=== EXERCISE REQUIREMENTS ===
So that the copy stays text only, transcribe the data below exactly and exclude the images.

··· RECORDED INFORMATION

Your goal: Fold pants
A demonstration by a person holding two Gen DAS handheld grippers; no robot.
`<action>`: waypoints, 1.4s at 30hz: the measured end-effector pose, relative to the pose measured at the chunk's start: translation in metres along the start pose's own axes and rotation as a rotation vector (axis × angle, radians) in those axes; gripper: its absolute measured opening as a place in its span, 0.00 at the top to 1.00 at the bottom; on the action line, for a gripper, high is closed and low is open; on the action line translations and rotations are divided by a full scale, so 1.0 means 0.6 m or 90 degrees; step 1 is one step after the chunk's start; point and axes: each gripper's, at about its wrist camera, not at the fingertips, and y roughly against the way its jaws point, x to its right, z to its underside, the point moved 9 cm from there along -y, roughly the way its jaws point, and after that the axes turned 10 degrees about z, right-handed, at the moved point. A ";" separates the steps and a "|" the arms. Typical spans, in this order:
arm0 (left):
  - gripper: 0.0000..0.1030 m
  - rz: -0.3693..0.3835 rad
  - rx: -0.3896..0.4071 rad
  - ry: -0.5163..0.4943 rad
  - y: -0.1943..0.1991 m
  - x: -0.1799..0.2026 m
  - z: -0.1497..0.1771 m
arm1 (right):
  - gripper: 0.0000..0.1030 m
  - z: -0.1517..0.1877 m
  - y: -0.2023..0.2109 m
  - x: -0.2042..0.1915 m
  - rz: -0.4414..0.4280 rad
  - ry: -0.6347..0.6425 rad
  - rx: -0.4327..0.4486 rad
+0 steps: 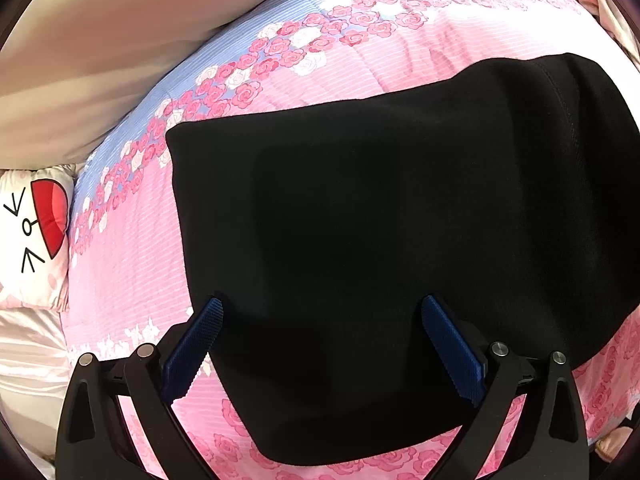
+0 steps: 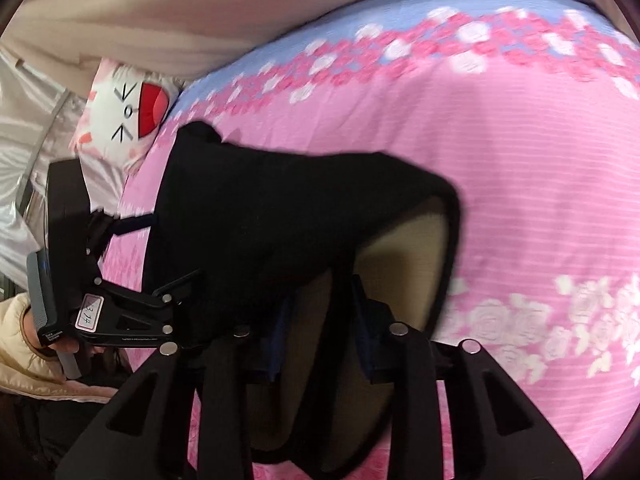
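Note:
The black pants (image 1: 380, 240) lie flat on the pink rose-print bedspread (image 1: 132, 264), folded into a wide block. My left gripper (image 1: 320, 320) is open and hovers just above the near edge of the pants, blue pads (image 1: 192, 348) spread wide, holding nothing. In the right wrist view my right gripper (image 2: 320, 312) is shut on the pants (image 2: 260, 220) and lifts an edge, so the beige lining (image 2: 400, 264) shows. The left gripper (image 2: 132, 304) shows at the left of that view, beside the pants.
A white cat-face pillow (image 1: 32, 232) lies at the left of the bed, also in the right wrist view (image 2: 128, 120). A beige wall or headboard (image 1: 100, 40) runs behind the bed. Pale satin fabric (image 1: 28, 360) lies beside the bedspread.

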 end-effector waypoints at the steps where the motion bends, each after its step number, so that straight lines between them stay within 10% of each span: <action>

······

=== PROBLEM SOLUTION ===
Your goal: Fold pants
A demonstration by a person holding two Gen DAS handheld grippers; no robot.
`<action>`: waypoints, 1.4s at 30hz: the measured end-effector pose, relative to the pose measured at the chunk's start: translation in metres along the start pose's own axes and rotation as a rotation vector (axis × angle, radians) in those axes; gripper: its absolute measured opening as a place in its span, 0.00 at the top to 1.00 at the bottom; on the action line, for a gripper, high is closed and low is open; on the action line translations and rotations are divided by a full scale, so 1.0 means 0.6 m or 90 degrees; step 1 is one step after the chunk's start; point and axes: each gripper's, at about its wrist camera, not at the fingertips, and y roughly against the way its jaws point, x to its right, z to its underside, the point moved 9 cm from there along -y, roughly the way its jaws point, and after that the axes turned 10 degrees about z, right-handed, at the moved point. A ";" separates the steps and a "|" the arms. Typical spans, in this order:
arm0 (left):
  - gripper: 0.0000..0.1030 m
  - rz: -0.3693..0.3835 rad
  - rx: -0.3896..0.4071 rad
  - ry: -0.5163..0.4943 rad
  - y: -0.1943..0.1991 m
  - x: -0.1799..0.2026 m
  - z: -0.1497..0.1771 m
arm1 (right):
  - gripper: 0.0000..0.1030 m
  - z: -0.1517..0.1877 m
  - y: -0.2023..0.2109 m
  - x: -0.2042..0.1915 m
  - rz: -0.4414..0.4280 rad
  - ry: -0.6347..0.6425 rad
  - rx: -0.4327..0.4486 rad
+0 steps: 
+0 steps: 
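Note:
The black pants (image 1: 380, 240) lie flat on the pink rose-print bedspread (image 1: 132, 264), folded into a wide block. My left gripper (image 1: 320, 320) is open and hovers just above the near edge of the pants, blue pads (image 1: 192, 348) spread wide, holding nothing. In the right wrist view my right gripper (image 2: 320, 312) is shut on the pants (image 2: 260, 220) and lifts an edge, so the beige lining (image 2: 400, 264) shows. The left gripper (image 2: 132, 304) shows at the left of that view, beside the pants.
A white cat-face pillow (image 1: 32, 232) lies at the left of the bed, also in the right wrist view (image 2: 128, 120). A beige wall or headboard (image 1: 100, 40) runs behind the bed. Pale satin fabric (image 1: 28, 360) lies beside the bedspread.
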
 end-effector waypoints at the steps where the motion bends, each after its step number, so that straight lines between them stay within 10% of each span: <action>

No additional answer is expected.